### Load Data

In [None]:
import pandas as pd
import torchtext
from torch.utils.data import TensorDataset, DataLoader

def data_loader(batch_size=128):
    # load data from csv file
    fields = ['news_article', 'news_category']

    train_data = pd.read_csv('./content/inshort_news_data-train.csv', header=0, encoding='ISO-8859-1', usecols=fields, skip_blank_lines=True)
    val_data = pd.read_csv('./content/inshort_news_data-val.csv', header=0, encoding='ISO-8859-1', usecols=fields, skip_blank_lines=True)
    test_data = pd.read_csv('./content/inshort_news_data-test.csv', header=0, encoding='ISO-8859-1', usecols=fields, skip_blank_lines=True)

    # Creating training and testing data
    X_train = train_data['news_article']
    Y_train = train_data['news_category']

    X_test = test_data['news_article']
    Y_test = test_data['news_category']

    X_val = val_data['news_article']
    Y_val = val_data['news_category']

    for i in range(X_train.shape[0]):
      X_train[i] = X_train[i].split()

    for j in range(X_val.shape[0]):
      X_val[j] = X_val[j].split()

    for k in range(X_test.shape[0]):
      X_test[k] = X_test[k].split()

    Y_train = pd.get_dummies(Y_train).to_numpy()
    Y_val = pd.get_dummies(Y_val).to_numpy()
    Y_test = pd.get_dummies(Y_test).to_numpy()

    # stopwords to eliminate useless words
    stopwords = []
    stop = open('./content/stopwords.txt', encoding="utf-8")
    for line in stop:
      stopwords.append(line.strip())
    stop.close()

    # utilize Glove6B for embedding
    glove = torchtext.vocab.GloVe(name='6B', dim=50)
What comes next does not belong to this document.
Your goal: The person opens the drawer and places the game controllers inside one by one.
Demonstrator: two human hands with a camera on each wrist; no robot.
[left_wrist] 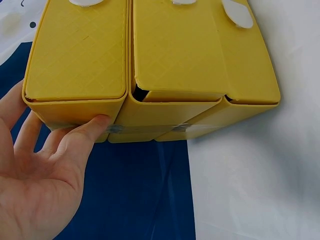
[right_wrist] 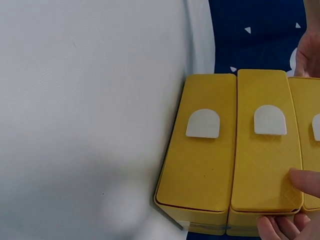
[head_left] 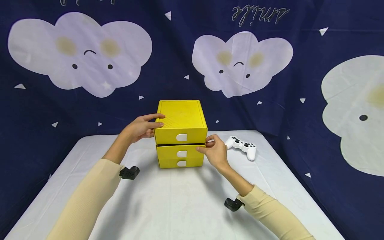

    # Filling the embedding matrix
    embedding_matrix_train = np.zeros((X_train.shape[0], 61, 50))
    embedding_matrix_val = np.zeros((X_val.shape[0], 61, 50))
    embedding_matrix_test = np.zeros((X_test.shape[0], 61, 50))

    for i in range(X_train.shape[0]):
      for j in range(len(X_train[i])):
        if not (X_train[i][j].lower() in stopwords):
          embedding_matrix_train[i][j] = glove[X_train[i][j].lower()]

    for i in range(X_val.shape[0]):
      for j in range(len(X_val[i])):
        if not (X_val[i][j].lower() in stopwords):
          embedding_matrix_val[i][j] = glove[X_val[i][j].lower()]

    for i in range(X_test.shape[0]):
      for j in range(len(X_test[i])):
        if not (X_test[i][j].lower() in stopwords):
          embedding_matrix_test[i][j] = glove[X_test[i][j].lower()]

    X_train_t = torch.from_numpy(embedding_matrix_train).to(torch.float32)
    Y_train_t = torch.from_numpy(Y_train).to(torch.float32)
    X_val_t = torch.from_numpy(embedding_matrix_val).to(torch.float32)
    Y_val_t = torch.from_numpy(Y_val).to(torch.float32)
    X_test_t = torch.from_numpy(embedding_matrix_test).to(torch.float32)
    Y_test_t = torch.from_numpy(Y_test).to(torch.float32)

    train_dataset = TensorDataset(X_train_t, Y_train_t)
    val_dataset = TensorDataset(X_val_t, Y_val_t)
    test_dataset = TensorDataset(X_test_t, Y_test_t)

    print('Num training articles: ', len(train_dataset))
    print('Num validation articles: ', len(val_dataset))
    print('Num test articles: ', len(test_dataset))

    train_dataloader = DataLoader(train_dataset, batch_size=batch_size)
    val_dataloader = DataLoader(val_dataset, batch_size=batch_size)
    test_dataloader = DataLoader(test_dataset, batch_size=batch_size)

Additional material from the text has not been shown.